The assessee did reverse this ITC, but only on October 23, 2019, after a significant delay from the time the inputs became obsolete.
The GST department issued a Show Cause Notice (SCN) and the adjudicating authority imposed a penalty under Section 122 for this delayed reversal.
However, the authority dropped the demand for interest, noting that the assessee had a sufficient overall ITC balance throughout the period. This implied that the unreversed credit was never actually used to offset any cash tax liability.
The assessee filed a writ petition, arguing that the penalty was unjustified as the reversal was eventually made and the delay yielded no advantage.
Decision
The High Court allowed the writ petition and quashed the penalty.
It held that since the assessee gained no financial advantage from the delayed reversal (as evidenced by the dropping of the interest claim), the imposition of a penalty lacked justification.

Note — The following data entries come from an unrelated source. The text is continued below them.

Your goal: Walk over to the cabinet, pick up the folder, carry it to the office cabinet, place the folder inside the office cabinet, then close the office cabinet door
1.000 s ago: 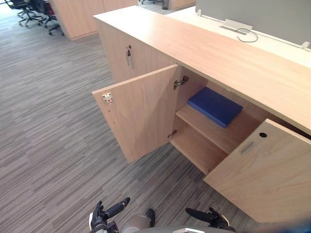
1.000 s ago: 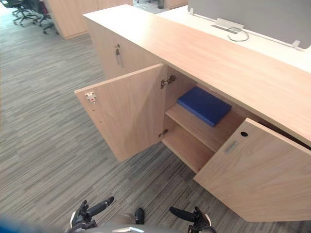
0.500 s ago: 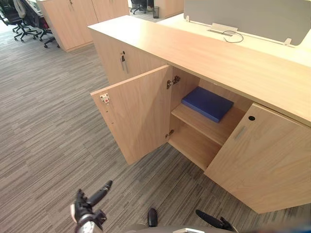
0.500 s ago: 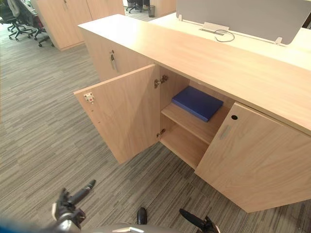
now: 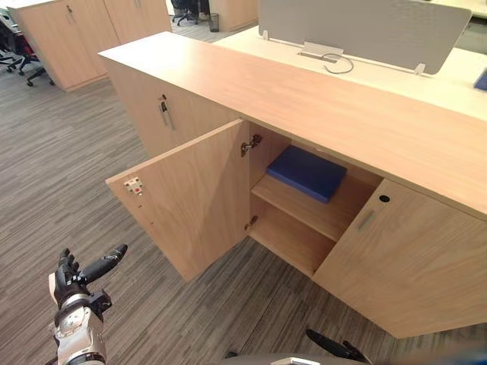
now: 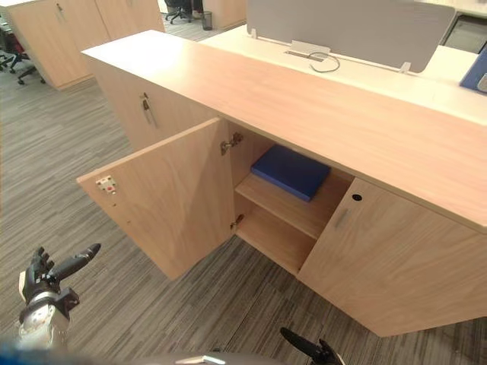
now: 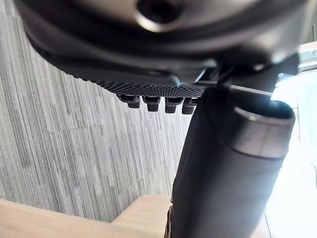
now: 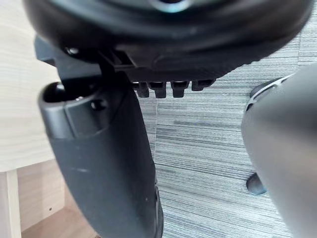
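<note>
In the left eye view the camera has swung, and the left hand (image 5: pixel 80 275) has lifted to 8 o'clock, fingers straight and empty. The blue folder (image 5: pixel 307 172) lies on the upper shelf (image 5: pixel 323 217) behind the open door (image 5: pixel 194 201), so I judge only the closing remains. The right eye view shows striped carpet (image 6: pixel 46 152), office chairs (image 6: pixel 11 53) at 10 o'clock and a grey screen (image 6: pixel 342 26) at 12 beyond the counter (image 6: pixel 266 84). In its wrist view the right hand (image 8: pixel 104 163) is released too, over carpet.
</note>
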Tool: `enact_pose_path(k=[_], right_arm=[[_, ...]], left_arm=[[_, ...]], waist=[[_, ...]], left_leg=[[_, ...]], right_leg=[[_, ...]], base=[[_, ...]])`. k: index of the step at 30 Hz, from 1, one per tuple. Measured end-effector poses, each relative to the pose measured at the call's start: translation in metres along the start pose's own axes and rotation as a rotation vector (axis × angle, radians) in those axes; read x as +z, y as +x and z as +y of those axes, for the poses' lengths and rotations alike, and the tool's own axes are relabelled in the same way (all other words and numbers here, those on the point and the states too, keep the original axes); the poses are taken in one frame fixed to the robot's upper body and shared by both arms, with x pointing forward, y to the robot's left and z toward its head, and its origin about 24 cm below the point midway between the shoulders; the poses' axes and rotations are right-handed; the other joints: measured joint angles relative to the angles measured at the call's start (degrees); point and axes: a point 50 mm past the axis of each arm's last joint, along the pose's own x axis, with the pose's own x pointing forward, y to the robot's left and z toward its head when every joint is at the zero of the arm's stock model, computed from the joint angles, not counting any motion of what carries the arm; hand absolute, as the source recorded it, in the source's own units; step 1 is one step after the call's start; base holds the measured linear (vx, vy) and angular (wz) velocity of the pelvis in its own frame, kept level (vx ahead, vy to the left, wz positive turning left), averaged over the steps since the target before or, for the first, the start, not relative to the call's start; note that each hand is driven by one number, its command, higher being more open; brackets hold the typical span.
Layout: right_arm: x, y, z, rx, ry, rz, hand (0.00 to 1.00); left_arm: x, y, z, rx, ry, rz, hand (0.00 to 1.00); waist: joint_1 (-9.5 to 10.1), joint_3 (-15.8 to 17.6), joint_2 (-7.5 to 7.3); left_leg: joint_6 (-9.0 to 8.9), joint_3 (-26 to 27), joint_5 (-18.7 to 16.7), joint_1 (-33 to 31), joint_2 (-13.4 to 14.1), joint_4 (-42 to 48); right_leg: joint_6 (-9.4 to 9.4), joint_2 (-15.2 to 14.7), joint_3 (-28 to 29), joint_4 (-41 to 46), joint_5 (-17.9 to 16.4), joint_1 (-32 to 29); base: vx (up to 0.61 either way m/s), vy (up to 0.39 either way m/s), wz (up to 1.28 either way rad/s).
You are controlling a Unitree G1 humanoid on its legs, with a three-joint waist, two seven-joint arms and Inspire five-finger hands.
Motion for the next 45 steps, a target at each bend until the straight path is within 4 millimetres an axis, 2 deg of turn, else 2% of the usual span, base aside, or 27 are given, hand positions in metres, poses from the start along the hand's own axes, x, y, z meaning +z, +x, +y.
enact_pose_path(k=[1, 2, 3, 4, 5, 6, 7, 8, 10, 11, 12, 14, 16, 18, 20, 23, 26, 33, 36, 40, 43, 45], right_arm=[[0.002, 0.0, -0.002, -0.002, -0.003, -0.004, 1.0], [0.006, 0.0, -0.005, -0.003, -0.008, -0.014, 1.0], [0.009, 0.0, -0.012, -0.015, -0.016, -0.019, 1.0], [0.008, -0.001, -0.018, -0.03, -0.023, -0.007, 1.0], [0.01, -0.002, -0.025, -0.045, -0.031, -0.008, 1.0], [0.011, -0.002, -0.027, -0.048, -0.034, -0.013, 1.0], [0.011, -0.002, -0.026, -0.046, -0.036, -0.016, 1.0], [0.013, -0.002, -0.025, -0.044, -0.033, -0.021, 1.0], [0.015, -0.003, -0.03, -0.06, -0.031, -0.025, 1.0], [0.019, -0.003, -0.033, -0.067, -0.037, -0.036, 1.0], [0.02, -0.003, -0.034, -0.07, -0.039, -0.04, 1.0], [0.02, -0.004, -0.038, -0.079, -0.043, -0.049, 1.0], [0.017, -0.006, -0.041, -0.083, -0.047, -0.043, 1.0], [0.012, -0.006, -0.038, -0.066, -0.066, -0.028, 1.0], [0.006, -0.005, -0.024, -0.017, -0.107, -0.009, 1.0], [0.007, -0.004, -0.014, 0.036, -0.14, -0.011, 1.0], [0.007, -0.003, -0.008, 0.064, -0.17, -0.01, 1.0], [0.001, -0.005, -0.014, 0.055, -0.178, 0.008, 1.0], [-0.005, -0.008, -0.021, 0.047, -0.174, 0.023, 1.0], [-0.022, -0.014, -0.032, 0.013, -0.131, 0.067, 1.0], [-0.019, -0.013, -0.03, 0.022, -0.155, 0.058, 1.0], [-0.018, -0.013, -0.029, 0.027, -0.164, 0.054, 1.0]], left_arm=[[-0.001, -0.001, -0.006, -0.014, -0.012, 0.004, 1.0], [0.0, -0.002, -0.013, -0.034, -0.028, 0.003, 1.0], [0.002, -0.004, -0.019, -0.062, -0.037, -0.004, 1.0], [0.002, -0.004, -0.02, -0.068, -0.034, -0.006, 1.0], [0.003, -0.003, -0.019, -0.063, -0.035, -0.009, 1.0], [0.007, -0.001, -0.02, -0.062, -0.039, -0.021, 1.0], [0.017, 0.003, -0.021, -0.066, -0.042, -0.05, 1.0], [0.029, 0.008, -0.029, -0.091, -0.051, -0.081, 1.0], [0.028, 0.009, -0.036, -0.131, -0.04, -0.07, 1.0], [0.022, 0.009, -0.038, -0.142, -0.03, -0.047, 1.0], [0.02, 0.009, -0.04, -0.148, -0.021, -0.035, 1.0], [0.013, 0.009, -0.039, -0.147, 0.016, -0.006, 1.0], [0.015, 0.01, -0.042, -0.186, 0.074, -0.013, 1.0], [0.022, 0.013, -0.038, -0.22, 0.16, -0.028, 1.0], [0.027, 0.017, -0.029, -0.225, 0.24, -0.028, 1.0], [0.031, 0.02, -0.02, -0.203, 0.258, -0.028, 1.0], [0.03, 0.022, -0.009, -0.172, 0.269, -0.002, 1.0], [0.02, 0.024, 0.013, -0.106, 0.193, 0.062, 1.0], [0.01, 0.023, 0.022, -0.081, 0.166, 0.114, 1.0], [-0.005, 0.02, 0.029, -0.065, 0.147, 0.181, 1.0], [-0.006, 0.02, 0.031, -0.056, 0.14, 0.193, 1.0], [0.0, 0.022, 0.028, -0.049, 0.154, 0.171, 1.0]], waist=[[-0.09, -0.2, -0.15], [-0.01, 0.4, 0.88], [0.41, 1.0, 2.01], [0.28, 1.1, 2.55], [0.09, 1.7, 4.33], [0.37, 1.1, 3.31], [0.78, 1.0, 1.63], [0.0, 1.7, 0.92], [-0.39, 1.5, 1.54], [-0.38, 0.8, 1.94], [-0.49, 0.2, 1.88], [-0.46, -1.1, 1.72], [0.72, -2.0, 1.92], [1.84, -2.5, 1.64], [2.31, -2.8, 1.37], [2.55, -3.3, 1.28], [3.03, -3.9, 1.19], [3.72, -5.3, 1.51], [4.34, -5.4, 1.36], [4.65, -5.4, 1.34], [4.61, -5.4, 1.25], [4.58, -5.3, 1.12]], left_leg=[[-0.01, 0.0, -2.6, -3.0, 0.6, 5.9], [0.7, 0.1, -6.0, -7.8, 2.3, 15.5], [1.15, -1.0, -7.5, -12.2, 4.4, 25.5], [1.15, -3.2, -7.4, -13.2, 5.3, 28.1], [1.0, -5.3, -7.5, -12.0, 6.6, 27.1], [0.96, -5.0, -7.5, -10.9, 6.4, 25.3], [0.44, -4.4, -7.7, -10.6, 5.6, 24.3], [-1.84, -5.6, -9.2, -10.7, 5.6, 24.9], [-3.71, -7.7, -9.2, -8.4, 6.0, 21.6], [-5.09, -7.7, -8.9, -5.6, 5.8, 16.6], [-5.61, -7.5, -8.1, -4.5, 5.2, 13.7], [-5.42, -6.2, -3.3, -0.5, 2.9, 4.5], [-5.04, -5.5, -1.4, 0.8, 1.8, 0.8], [-4.64, -4.2, -0.7, 1.5, 1.1, -0.8], [-4.56, -2.6, -0.6, 2.7, 0.3, -1.3], [-4.57, -0.4, -0.6, 3.5, -0.2, -1.8], [-4.57, 2.1, -0.6, 4.3, -0.2, -1.8], [-4.61, 6.3, -0.6, 5.6, 0.9, -1.7], [-4.58, 8.1, -0.6, 6.5, 1.1, -1.9], [-5.4, 8.5, -0.2, 6.7, 2.6, -2.2], [-5.57, 9.1, -0.1, 6.7, 3.3, -2.1], [-5.66, 9.2, -0.2, 6.7, 3.5, -2.1]], right_leg=[[0.69, 0.1, 0.0, -0.2, 0.5, 0.0], [1.44, 0.8, 0.1, -0.3, 0.8, 0.0], [2.28, 1.6, 0.1, 1.3, 0.2, -0.2], [2.96, 1.9, 0.2, 4.7, -0.2, -1.3], [3.11, 1.9, 0.6, 11.9, -3.6, -5.4], [3.01, 0.6, 0.7, 7.9, -6.2, -6.3], [2.49, -1.7, 0.7, 0.9, -3.0, -6.3], [5.25, -2.2, 1.7, -0.1, -1.7, -6.2], [5.07, -1.2, 1.9, 0.1, -1.6, -6.0], [5.03, -1.3, 2.5, 0.1, -1.6, -6.2], [5.01, -1.7, 2.6, 0.1, -1.6, -6.4], [5.12, -3.7, 3.4, 0.7, -1.4, -7.5], [5.39, -4.6, 4.1, 0.8, -1.2, -8.4], [5.79, -5.2, 5.4, 0.8, -1.0, -9.2], [6.3, -6.0, 7.2, 0.8, -0.8, -9.2], [6.89, -6.4, 9.6, 1.2, -0.5, -10.2], [7.12, -6.2, 12.0, 2.4, -0.4, -11.5], [7.22, -5.3, 14.5, 5.5, -0.3, -14.4], [7.65, -7.9, 9.2, 6.9, -0.2, -15.2], [7.1, -6.9, 7.9, 7.1, 0.4, -15.5], [7.03, -6.3, 7.8, 7.7, 0.4, -16.1], [7.03, -6.3, 7.3, 7.8, 0.4, -16.2]], base=[[0.02, -0.1, 0.06], [0.01, -0.076, -0.09], [0.0, -0.077, -0.2], [0.0, -0.083, -0.34], [-0.01, -0.039, -0.36], [-0.02, -0.035, -0.31], [0.0, -0.103, -0.01], [0.0, -0.141, 0.17], [-0.03, -0.124, -0.06], [-0.02, -0.071, -0.3], [0.01, -0.036, -0.23], [0.03, 0.026, -0.12], [0.0, 0.066, -0.15], [0.0, 0.103, -0.25], [-0.02, 0.118, -0.34], [-0.02, 0.081, -0.43], [-0.04, 0.032, -0.45], [-0.07, -0.015, -0.33], [-0.05, 0.006, -0.33], [0.02, -0.053, -0.09], [0.03, -0.052, -0.09], [0.01, -0.012, -0.02]])
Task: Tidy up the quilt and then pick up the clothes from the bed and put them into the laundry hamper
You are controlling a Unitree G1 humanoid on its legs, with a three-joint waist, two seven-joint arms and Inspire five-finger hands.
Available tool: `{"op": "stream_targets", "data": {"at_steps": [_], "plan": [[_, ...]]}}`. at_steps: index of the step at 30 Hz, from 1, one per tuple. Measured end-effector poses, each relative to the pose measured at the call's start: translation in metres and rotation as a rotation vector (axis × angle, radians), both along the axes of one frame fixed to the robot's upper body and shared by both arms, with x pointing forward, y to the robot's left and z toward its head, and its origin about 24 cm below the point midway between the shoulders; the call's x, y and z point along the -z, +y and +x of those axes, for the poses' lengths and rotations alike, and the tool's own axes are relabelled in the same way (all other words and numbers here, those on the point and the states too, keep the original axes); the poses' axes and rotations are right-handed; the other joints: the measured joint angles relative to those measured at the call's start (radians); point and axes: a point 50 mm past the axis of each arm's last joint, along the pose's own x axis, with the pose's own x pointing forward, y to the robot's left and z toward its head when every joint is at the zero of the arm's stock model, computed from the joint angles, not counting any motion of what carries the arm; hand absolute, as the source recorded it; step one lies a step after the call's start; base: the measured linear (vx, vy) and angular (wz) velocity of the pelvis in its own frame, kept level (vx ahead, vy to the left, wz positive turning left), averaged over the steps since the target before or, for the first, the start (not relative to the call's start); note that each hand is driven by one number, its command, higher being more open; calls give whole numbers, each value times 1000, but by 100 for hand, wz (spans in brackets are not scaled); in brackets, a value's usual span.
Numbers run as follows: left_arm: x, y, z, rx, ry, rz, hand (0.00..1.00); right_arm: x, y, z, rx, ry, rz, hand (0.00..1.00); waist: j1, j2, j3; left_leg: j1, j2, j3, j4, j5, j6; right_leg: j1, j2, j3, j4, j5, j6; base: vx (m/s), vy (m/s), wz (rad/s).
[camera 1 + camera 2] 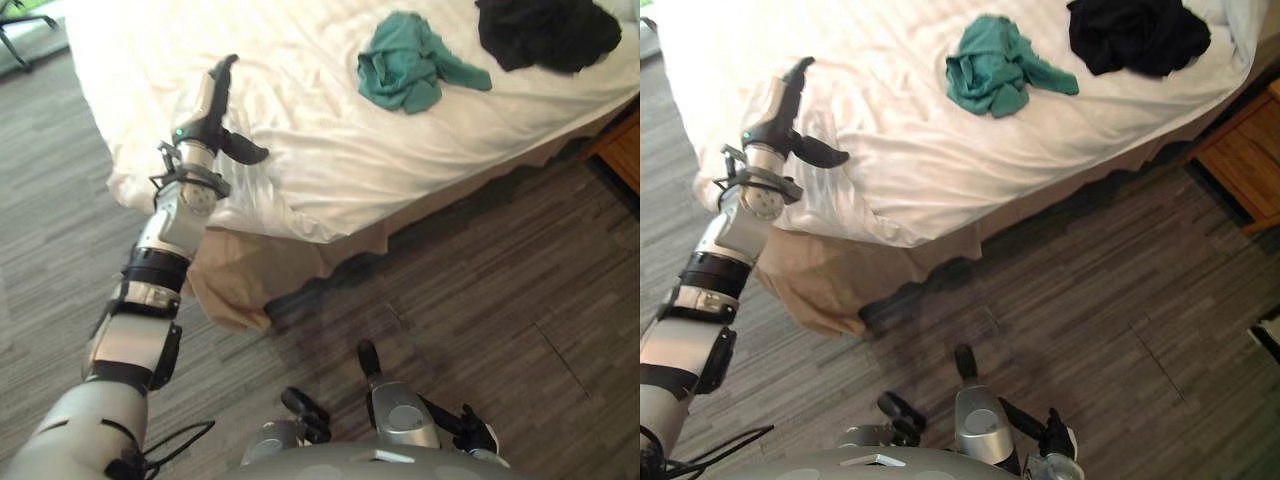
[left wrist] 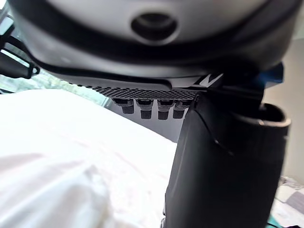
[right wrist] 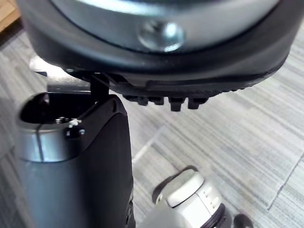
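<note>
While draped white and rumpled across the bed, hangs over the near edge as a quilt, one corner bunched above a beige bed skirt. On top of it, toward the far right: a teal garment in a heap and, just beyond, a black garment, apart from each other and well apart from the left robot hand. Holds that hand upright over the quilt's near-left corner, fingers straight, thumb stuck out sideways, gripping nothing. From the left wrist, shows white cloth close past the thumb; from the head, takes in the whole corner and both garments. Hangs the right robot hand low over the wood-plank floor, fingers relaxed and empty; from its wrist, shows planks beyond the thumb. Leaves open floor along the bed's long side. At the far right, beside the bed's edge: a wooden nightstand.
</note>
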Motion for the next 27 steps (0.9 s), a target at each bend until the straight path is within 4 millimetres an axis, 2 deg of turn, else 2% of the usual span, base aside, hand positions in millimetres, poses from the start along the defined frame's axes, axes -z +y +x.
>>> {"op": "stream_targets", "data": {"at_steps": [3,9,10,15,18,24,26,27], "plan": [[-16,1,4,-20,-34,-15,100,-2,2,4,7,-25,5,100,6,-7,20,-45,13,11,35,-13,2,-42,0,6,14,1,-1,-43,-33,-4],[-30,3,13,-53,-23,-33,100,-9,8,22,-31,-94,-2,100,15,-26,38,-122,35,20,92,-36,5,-110,-1,6,28,8,1,-63,-35,-2],[-30,2,14,-57,-16,-40,0,-10,8,25,-26,-113,2,100,23,-26,45,-136,40,24,101,-38,6,-123,-1,6,28,15,2,-70,-47,-3],[-6,-3,20,-53,72,-155,0,-12,9,29,-37,-125,-1,100,43,-28,50,-138,44,34,105,-38,7,-125,-1,-12,29,21,3,-54,-46,1],[9,3,17,-57,92,-209,0,-12,9,29,-46,-121,-4,100,52,-28,50,-117,44,48,104,-38,7,-109,-1,-18,28,23,3,-41,-26,-8],[57,25,2,-86,213,-265,0,-11,6,27,-75,-102,-16,100,52,-20,39,-43,46,45,100,-44,5,-31,-1,-26,19,23,3,-63,-21,0],[84,31,-6,-100,289,-280,0,-7,7,19,-72,-67,-9,100,51,-17,1,-34,47,28,100,-45,5,-1,-3,-43,-4,23,3,-81,-45,19],[91,32,-9,-105,309,-283,0,-6,6,16,-71,-57,-8,100,50,-16,-5,-25,48,21,100,-44,4,15,-3,-49,-11,23,3,-41,-35,20]]}}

The court found that the assessee’s eventual bona fide reversal of the proportionate credit demonstrated a lack of mala fide intent to evade tax, which is the spirit of the penalty provision.
The action was deemed a procedural delay with no revenue impact, which should not attract such a harsh penalty.
Key Takeaways
No Advantage, No Penalty: A penalty under Section 122 is not justified for a mere delay in an ITC reversal, especially when the taxpayer can demonstrate that they gained no undue financial advantage (e.g., they did not use the credit to save cash on their tax liability).
Dropping of Interest is Key: The authority’s decision to drop the interest claim was a crucial fact, as it confirmed that the unreversed credit had simply remained in the ledger and was never improperly utilized by the assessee.
Proportionality (Section 126): This judgment aligns with the principles of Section 126, which states that penalties should not be imposed for minor breaches or procedural lapses where there is no intent to defraud the revenue.
Subsequent Compliance: The taxpayer’s act of eventually reversing the credit, even if delayed, was seen as a sign of bona fide compliance, which weighed against the imposition of a penalty.